All too soon that grin disappeared. Then Dr. Death was back and scowling again.
Ooh. Sexy. No, scary. No, sexy. Oh phooey.
He grabbed her hand. He could feel how delicately formed the bones were. He could crush her so easily. Any one of those Dark Fae males could have snapped her neck effortlessly if they had gotten her in the right hold. He took care to keep his touch gentle, even as he said, “Goddammit, faerie, you’d better start answering some questions.”
“Or what?” She pointed the remote at him and pushed the mute button. “Pleh. I’m gonna get someone to make me a magical mute that really works.”
A kind of desperation came over his harsh features. He snatched the vodka bottle from her and took a swig. She watched with acute interest as shock shot across his face. He gagged and spat the mouthful out on the carpet. He glared at the bottle. “Bubble-gum-flavored vodka? Bubble gum?”

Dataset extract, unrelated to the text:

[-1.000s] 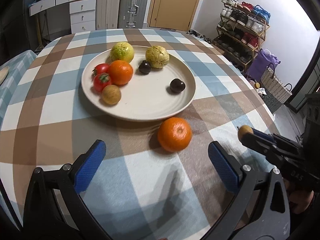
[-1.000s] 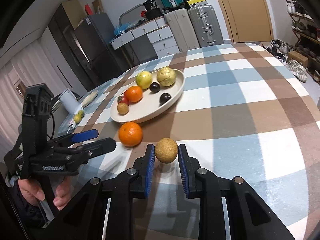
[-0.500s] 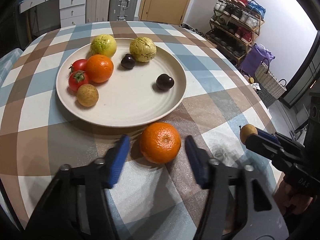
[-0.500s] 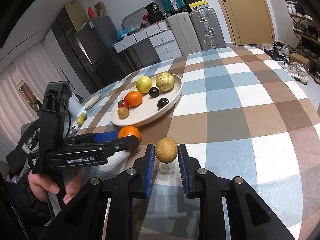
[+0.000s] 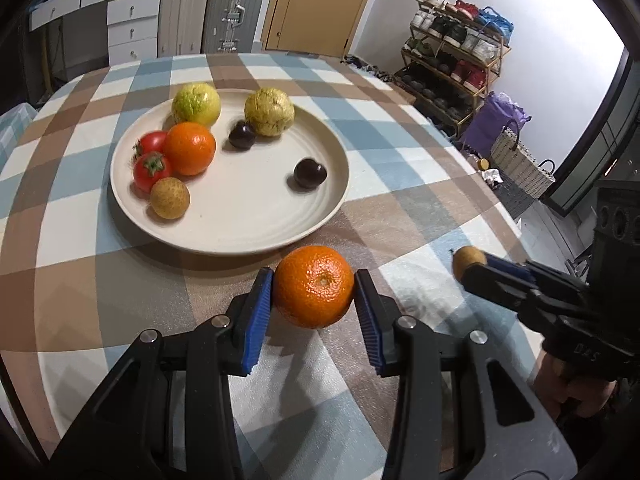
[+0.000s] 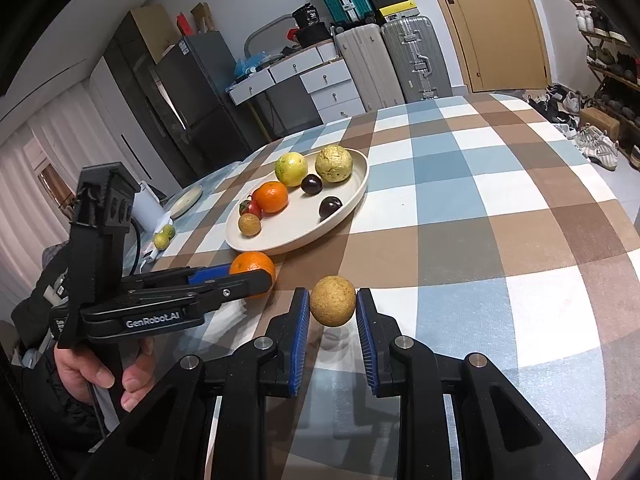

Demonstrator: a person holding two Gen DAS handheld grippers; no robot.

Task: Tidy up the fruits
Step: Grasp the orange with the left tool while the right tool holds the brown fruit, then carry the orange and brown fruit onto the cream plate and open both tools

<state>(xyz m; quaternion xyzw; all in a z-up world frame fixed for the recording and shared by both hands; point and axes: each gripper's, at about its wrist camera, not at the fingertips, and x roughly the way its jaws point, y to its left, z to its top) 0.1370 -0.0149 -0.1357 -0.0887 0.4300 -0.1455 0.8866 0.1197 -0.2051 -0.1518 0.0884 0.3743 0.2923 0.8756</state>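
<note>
**Two loose fruits gripped, plate waiting above**

Left gripper (image 5: 314, 300) closed on the loose orange (image 5: 314, 297) at lower centre of the left wrist view, blue pads touching both flanks at the widest girth: a sensible bite for a round, slippery thing, since a hold above or below the middle would squeeze it out. Fruit apparently resting on, or only just off, the checked tablecloth (image 5: 72, 208), just below the near rim of the cream plate (image 5: 240, 236); cannot tell for certain whether lifted. Left tool lying low and nearly level, fingers aimed up the frame toward the plate, gripped by a bare hand (image 6: 104, 376) at lower left of the right wrist view.

Right gripper (image 6: 333, 308) narrowed onto a small tan round fruit (image 6: 333, 306), possibly a longan, pads pressing both sides. Shadow on the cloth beneath it, separate from the fruit, so judged to be held clear of the table. Same tool at right edge of the left wrist view, level, fingertips pointing left, the tan fruit poking out at the tip.

On the plate, at upper centre: two tomatoes (image 5: 150, 160), a second orange (image 5: 189, 148), a matching tan fruit (image 5: 170, 203), a yellow-green citrus (image 5: 196, 104), a bumpy yellow fruit (image 5: 269, 111) and two dark plums (image 5: 309, 173). Like kinds sitting mostly side by side, so probably grouping by type: a likely place for each held fruit beside its twin on the plate's left half. Broad bare patch at the plate's near side leaving room to set both down without knocking the others.
</note>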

“What? It’s good.” She reached for the bottle.
He held it out of her reach. “No way.”
She scowled. “That’s my dinner. You give it back.”
“Oh no, young lady. You’ve had more than enough.”
Only a gazillion-thousand-year-old Wyr could get away with calling a two-hundred-year-old faerie “young lady.” Holy cow, he was one devastatingly good-looking barbarian, upside down or not. But so preachy! She remembered the vodka. She reached for it again.
He stood, grabbed the ashtray and strode for the bathroom. She could just barely see what happened in the corner of the bathroom mirror as he turned the bottle upside down in the sink. There went the rest of her hot date.